From the line with "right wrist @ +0" through the line with "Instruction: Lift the", repeat the entries verbatim, both end lines included, and add nothing.

Entries taken from a collection
^^^^^^^^
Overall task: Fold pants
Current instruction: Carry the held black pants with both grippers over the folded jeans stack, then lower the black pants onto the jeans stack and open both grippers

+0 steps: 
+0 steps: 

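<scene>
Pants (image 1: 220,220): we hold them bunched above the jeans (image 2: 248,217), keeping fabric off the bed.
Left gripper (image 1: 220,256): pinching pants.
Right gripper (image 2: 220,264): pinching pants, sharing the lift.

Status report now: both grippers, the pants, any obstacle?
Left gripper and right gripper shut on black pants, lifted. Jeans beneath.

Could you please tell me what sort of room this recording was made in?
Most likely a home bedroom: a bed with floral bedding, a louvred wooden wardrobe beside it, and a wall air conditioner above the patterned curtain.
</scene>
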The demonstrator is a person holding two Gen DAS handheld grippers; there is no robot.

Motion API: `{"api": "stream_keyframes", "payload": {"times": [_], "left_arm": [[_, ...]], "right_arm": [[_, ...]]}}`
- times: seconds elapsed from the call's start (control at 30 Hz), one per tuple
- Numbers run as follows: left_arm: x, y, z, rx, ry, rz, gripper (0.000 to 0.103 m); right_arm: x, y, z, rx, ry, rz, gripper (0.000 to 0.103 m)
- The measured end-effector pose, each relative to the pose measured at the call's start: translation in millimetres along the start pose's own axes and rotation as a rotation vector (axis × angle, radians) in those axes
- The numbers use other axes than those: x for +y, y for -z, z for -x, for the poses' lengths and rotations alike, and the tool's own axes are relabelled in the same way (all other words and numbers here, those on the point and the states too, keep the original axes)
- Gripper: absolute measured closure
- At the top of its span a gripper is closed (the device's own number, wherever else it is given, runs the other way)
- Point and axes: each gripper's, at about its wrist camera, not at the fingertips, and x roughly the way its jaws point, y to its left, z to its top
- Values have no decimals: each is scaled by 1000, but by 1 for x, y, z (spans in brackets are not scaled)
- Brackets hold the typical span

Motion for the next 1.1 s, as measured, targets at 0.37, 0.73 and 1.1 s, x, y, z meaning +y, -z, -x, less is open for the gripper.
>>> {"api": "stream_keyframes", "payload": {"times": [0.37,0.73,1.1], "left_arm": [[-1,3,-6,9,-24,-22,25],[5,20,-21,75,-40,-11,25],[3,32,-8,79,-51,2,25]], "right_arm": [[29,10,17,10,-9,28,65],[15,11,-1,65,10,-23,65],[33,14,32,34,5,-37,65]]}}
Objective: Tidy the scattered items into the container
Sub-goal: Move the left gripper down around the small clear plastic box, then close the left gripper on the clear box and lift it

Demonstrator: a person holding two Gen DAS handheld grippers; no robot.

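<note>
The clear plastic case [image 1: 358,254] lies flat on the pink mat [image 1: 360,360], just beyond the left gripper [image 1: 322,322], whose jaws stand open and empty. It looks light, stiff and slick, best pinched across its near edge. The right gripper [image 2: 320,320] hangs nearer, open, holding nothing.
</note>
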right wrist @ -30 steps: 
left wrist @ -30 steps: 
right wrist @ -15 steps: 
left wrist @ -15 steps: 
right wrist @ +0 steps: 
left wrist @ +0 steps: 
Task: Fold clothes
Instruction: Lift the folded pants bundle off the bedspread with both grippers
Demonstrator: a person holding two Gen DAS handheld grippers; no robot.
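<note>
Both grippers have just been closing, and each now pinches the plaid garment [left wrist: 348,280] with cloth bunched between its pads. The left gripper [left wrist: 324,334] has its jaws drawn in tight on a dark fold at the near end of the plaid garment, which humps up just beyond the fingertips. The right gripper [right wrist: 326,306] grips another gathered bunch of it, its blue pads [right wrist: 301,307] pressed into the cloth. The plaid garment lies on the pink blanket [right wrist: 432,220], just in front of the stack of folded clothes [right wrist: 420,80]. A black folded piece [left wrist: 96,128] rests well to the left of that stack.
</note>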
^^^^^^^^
RESPONSE -
right wrist @ +0 steps: 
left wrist @ +0 steps: 
Task: Fold clothes
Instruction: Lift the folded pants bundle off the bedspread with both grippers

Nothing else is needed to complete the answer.